_What you are asked to do:_ Return every line of the entries that includes the word "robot".

--- Data extract ---

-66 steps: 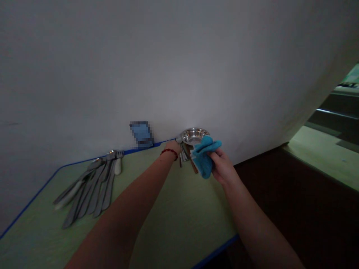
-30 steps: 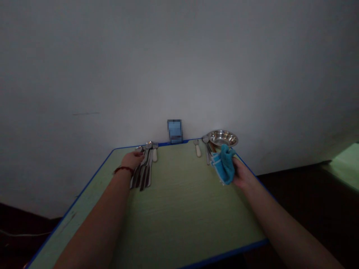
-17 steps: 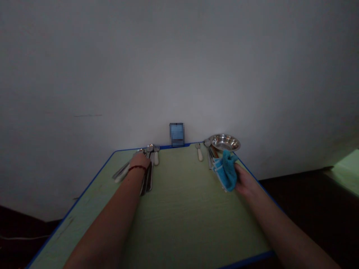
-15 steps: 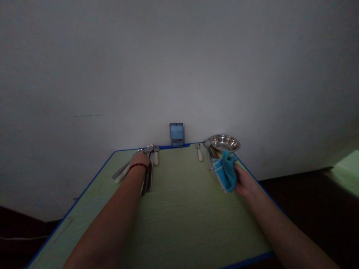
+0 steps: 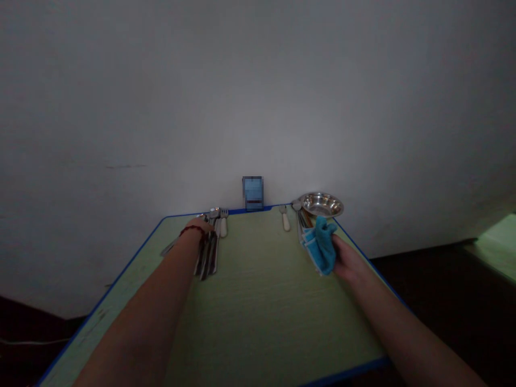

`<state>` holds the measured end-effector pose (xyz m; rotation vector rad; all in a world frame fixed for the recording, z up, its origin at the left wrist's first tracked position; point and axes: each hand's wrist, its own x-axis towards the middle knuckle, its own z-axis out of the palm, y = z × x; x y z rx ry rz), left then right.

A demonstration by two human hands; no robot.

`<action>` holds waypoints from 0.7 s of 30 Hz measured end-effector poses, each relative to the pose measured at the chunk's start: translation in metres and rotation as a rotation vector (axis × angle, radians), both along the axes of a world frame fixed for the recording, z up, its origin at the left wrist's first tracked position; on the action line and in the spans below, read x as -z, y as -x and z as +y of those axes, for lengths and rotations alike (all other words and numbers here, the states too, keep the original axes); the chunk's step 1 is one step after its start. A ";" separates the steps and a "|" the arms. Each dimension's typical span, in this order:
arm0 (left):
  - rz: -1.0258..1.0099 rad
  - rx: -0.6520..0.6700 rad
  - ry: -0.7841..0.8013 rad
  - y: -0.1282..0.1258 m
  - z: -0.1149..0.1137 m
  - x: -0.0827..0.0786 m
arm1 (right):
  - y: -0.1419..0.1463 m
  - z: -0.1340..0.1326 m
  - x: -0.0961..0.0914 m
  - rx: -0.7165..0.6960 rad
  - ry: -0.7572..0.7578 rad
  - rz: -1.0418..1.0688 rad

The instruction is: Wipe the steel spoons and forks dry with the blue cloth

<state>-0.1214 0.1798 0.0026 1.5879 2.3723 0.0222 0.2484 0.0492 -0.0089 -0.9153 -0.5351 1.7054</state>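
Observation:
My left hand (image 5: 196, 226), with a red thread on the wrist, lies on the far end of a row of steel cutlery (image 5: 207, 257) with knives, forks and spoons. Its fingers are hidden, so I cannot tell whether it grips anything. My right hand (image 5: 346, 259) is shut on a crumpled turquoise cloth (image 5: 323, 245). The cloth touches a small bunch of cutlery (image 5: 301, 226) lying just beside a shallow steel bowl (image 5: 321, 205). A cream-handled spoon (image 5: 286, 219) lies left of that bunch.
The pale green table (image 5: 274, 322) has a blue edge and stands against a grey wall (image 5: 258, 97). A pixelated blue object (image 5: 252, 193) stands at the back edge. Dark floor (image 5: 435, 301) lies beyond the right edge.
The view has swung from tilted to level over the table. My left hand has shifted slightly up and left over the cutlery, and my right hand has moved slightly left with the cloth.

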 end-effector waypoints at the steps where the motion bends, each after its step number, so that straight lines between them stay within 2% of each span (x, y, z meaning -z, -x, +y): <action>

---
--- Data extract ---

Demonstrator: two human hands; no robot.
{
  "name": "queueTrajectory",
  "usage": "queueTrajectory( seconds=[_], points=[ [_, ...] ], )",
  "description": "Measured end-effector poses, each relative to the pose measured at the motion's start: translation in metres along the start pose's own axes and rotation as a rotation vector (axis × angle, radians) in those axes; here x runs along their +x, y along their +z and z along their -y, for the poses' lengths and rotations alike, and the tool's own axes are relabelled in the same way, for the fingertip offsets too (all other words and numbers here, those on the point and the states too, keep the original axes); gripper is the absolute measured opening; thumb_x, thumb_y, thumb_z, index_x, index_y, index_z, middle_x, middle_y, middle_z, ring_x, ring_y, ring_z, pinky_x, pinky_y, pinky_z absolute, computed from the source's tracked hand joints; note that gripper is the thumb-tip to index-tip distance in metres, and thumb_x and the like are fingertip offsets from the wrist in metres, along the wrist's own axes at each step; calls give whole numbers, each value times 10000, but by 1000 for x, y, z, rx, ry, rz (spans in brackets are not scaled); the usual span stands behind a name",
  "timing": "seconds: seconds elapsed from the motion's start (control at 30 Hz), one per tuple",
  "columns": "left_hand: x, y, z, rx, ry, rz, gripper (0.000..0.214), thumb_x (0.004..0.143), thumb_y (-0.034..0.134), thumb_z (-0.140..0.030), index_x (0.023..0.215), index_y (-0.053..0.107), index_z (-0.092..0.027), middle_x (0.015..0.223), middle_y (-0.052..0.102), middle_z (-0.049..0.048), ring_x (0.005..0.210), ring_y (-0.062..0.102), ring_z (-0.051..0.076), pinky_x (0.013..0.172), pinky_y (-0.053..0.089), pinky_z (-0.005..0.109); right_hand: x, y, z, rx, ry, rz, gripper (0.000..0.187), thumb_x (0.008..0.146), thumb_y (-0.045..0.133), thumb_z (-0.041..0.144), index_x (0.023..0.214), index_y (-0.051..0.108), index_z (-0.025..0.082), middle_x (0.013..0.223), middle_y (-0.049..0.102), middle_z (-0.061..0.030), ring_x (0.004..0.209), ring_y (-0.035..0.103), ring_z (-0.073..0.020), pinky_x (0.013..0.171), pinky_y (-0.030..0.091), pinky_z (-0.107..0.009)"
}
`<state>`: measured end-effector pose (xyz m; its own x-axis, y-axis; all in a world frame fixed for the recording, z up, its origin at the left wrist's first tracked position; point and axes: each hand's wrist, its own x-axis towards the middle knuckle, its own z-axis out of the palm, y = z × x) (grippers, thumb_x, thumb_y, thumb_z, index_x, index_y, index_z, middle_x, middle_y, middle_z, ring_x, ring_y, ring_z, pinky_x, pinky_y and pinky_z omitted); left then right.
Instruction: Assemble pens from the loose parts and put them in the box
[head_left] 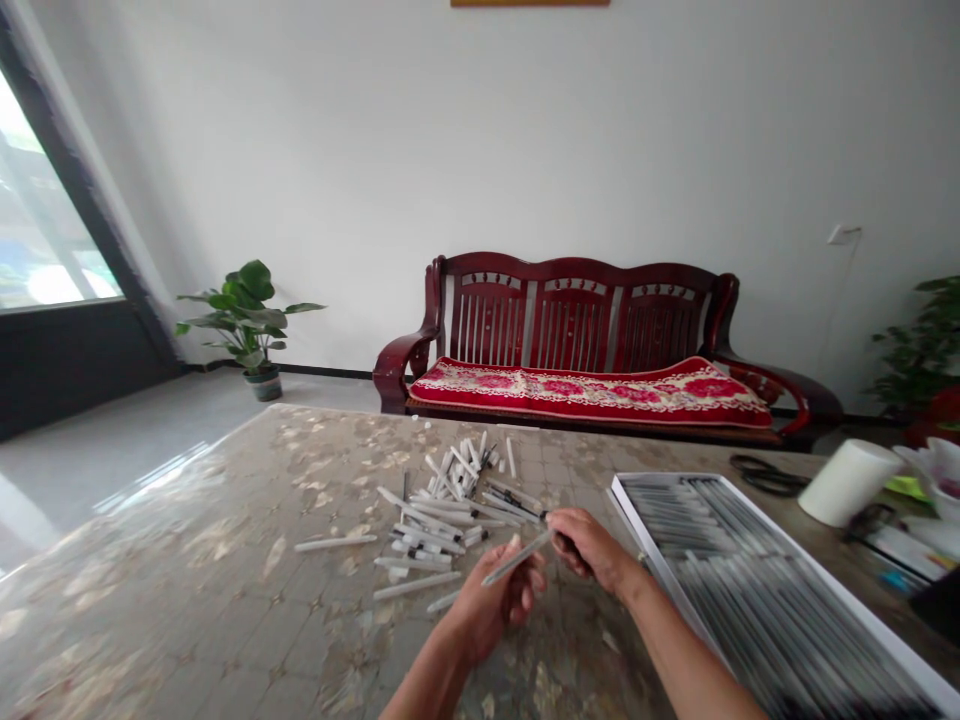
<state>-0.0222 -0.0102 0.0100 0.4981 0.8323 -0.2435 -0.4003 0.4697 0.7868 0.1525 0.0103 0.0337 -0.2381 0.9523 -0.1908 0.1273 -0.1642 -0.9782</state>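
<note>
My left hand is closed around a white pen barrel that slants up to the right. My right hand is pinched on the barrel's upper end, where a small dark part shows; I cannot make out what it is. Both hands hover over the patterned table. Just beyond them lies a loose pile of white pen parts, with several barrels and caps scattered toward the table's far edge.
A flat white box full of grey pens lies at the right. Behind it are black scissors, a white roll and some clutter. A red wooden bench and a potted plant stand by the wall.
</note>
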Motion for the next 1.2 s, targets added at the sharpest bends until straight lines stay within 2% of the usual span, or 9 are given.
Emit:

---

_Exercise output:_
A demonstration by two human hands; no robot.
Demonstrator: two human hands; no robot.

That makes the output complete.